Assessment of Risks to Human Health and the Environment From Hazardous Substances in Nuclear Fuel Cycle Facilities in Canada
Abstract of the technical paper presented at:
International Workshop on Chemical Hazards in Fuel Cycle Facilities Nuclear Processing Boulogne-Billancourt, France
April 17–19, 2018
Prepared by: Hemendra Mulye
Canadian Nuclear Safety Commission
The CNSC regulates the use of nuclear energy and materials to protect health, safety, security and the environment; to implement Canada’s international commitments on the peaceful use of nuclear energy; and to disseminate objective scientific, technical and regulatory information to the public. The CNSC’s mandate, under the Nuclear Safety and Control Act and its regulations, includes regulation of both nuclear and non-nuclear (hazardous) substances associated with the nuclear fuel cycle. As part of the licensing and ongoing compliance processes, assessment of risks to human health and the environment are performed, not just for radioactive materials, but also for hazardous substances, as well as all aspects of the nuclear fuel cycle, including but not limited to uranium mining and milling, processing, fuel conversion and fabrication, nuclear power generation, and radioactive waste management.

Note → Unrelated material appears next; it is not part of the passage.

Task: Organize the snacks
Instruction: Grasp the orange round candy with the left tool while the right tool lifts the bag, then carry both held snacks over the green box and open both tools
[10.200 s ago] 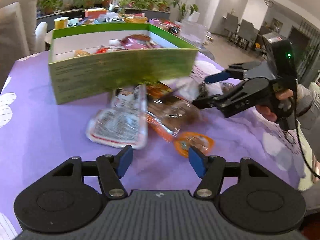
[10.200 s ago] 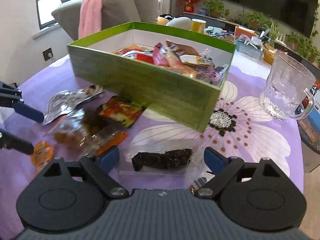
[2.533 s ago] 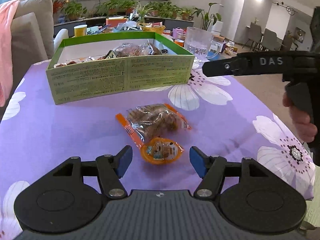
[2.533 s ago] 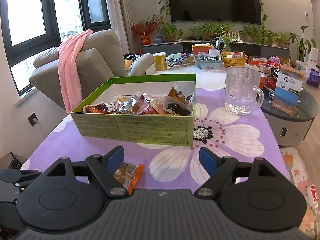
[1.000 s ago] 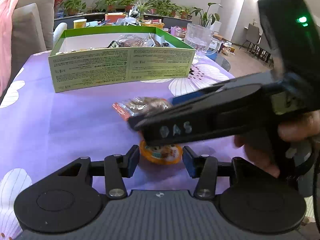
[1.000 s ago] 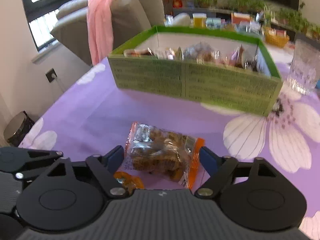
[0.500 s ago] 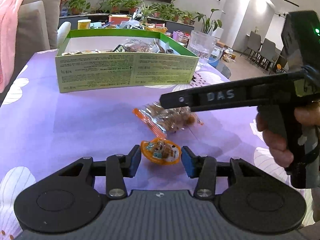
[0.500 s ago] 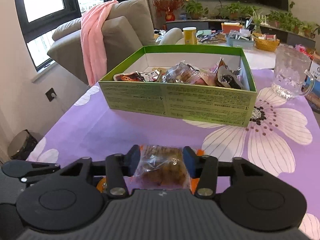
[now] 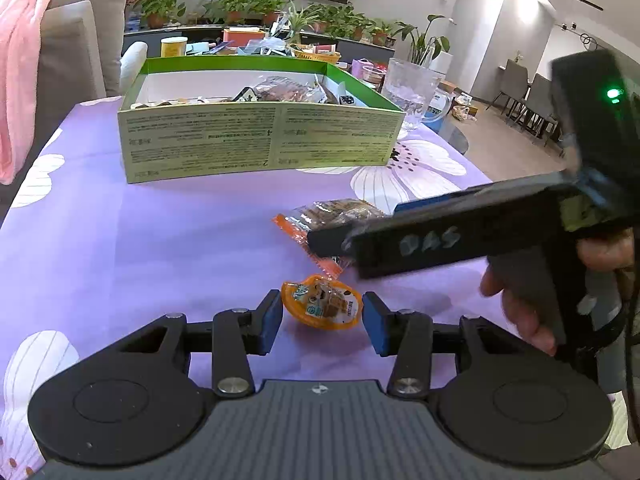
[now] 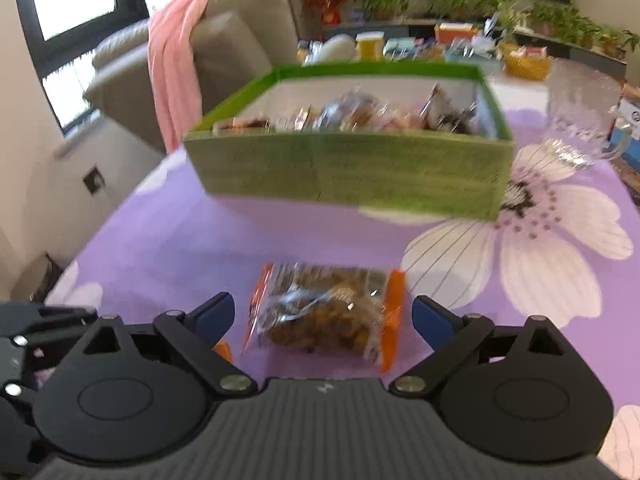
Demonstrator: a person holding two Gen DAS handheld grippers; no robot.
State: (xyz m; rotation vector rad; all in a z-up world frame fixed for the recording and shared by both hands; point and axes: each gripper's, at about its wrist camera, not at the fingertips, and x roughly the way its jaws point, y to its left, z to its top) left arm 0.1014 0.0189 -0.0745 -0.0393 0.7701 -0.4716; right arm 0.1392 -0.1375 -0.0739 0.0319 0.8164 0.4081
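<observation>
Snack bag lying flat on purple cloth, well short of green box, long axis crosswise to right gripper. Right jaws opening, pads clear of the bag's orange ends, bag between them, nothing pinched. Nearer than the left for this one. Left gripper parted around orange jelly cup (pads just beside, maybe grazing its left rim), farther still from the box.
</observation>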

This presentation focuses on the CNSC’s systematic approach to assessing risks of hazardous substances to human health and the environment from nuclear fuel cycle facilities in Canada. This approach incorporates the elements outlined in Canadian Standards Association standard N288.6-12, Environmental risk assessments at Class I nuclear facilities and uranium mines and mills, published in 2012, and takes into account best practices used in Canada and internationally to protect human health and the environment.
The human health risk assessment (HHRA) focuses on identifying, quantifying and characterizing risks that may result to individual human receptors from exposure to hazardous substances released into the environment throughout the lifecycle of a nuclear fuel cycle facility. The HHRA can be done either as a standalone assessment or a component of an environmental risk assessment. Based on the results of the HHRA, further analysis and possible further action can be considered. An ecological risk assessment (EcoRA), similarly, focuses on the risks to ecological receptors (i.e., non-human biota) resulting from exposures to hazardous substances at the individual, population or community level, depending on the conservation status of the species. Based on the results of the EcoRA, further assessment and potential mitigation measures can be considered. The end product of the HHRA and the EcoRA is the basis for risk-informed recommendations (i.e., controls or mitigation) as well as for monitoring to reduce uncertainty in the risk assessment.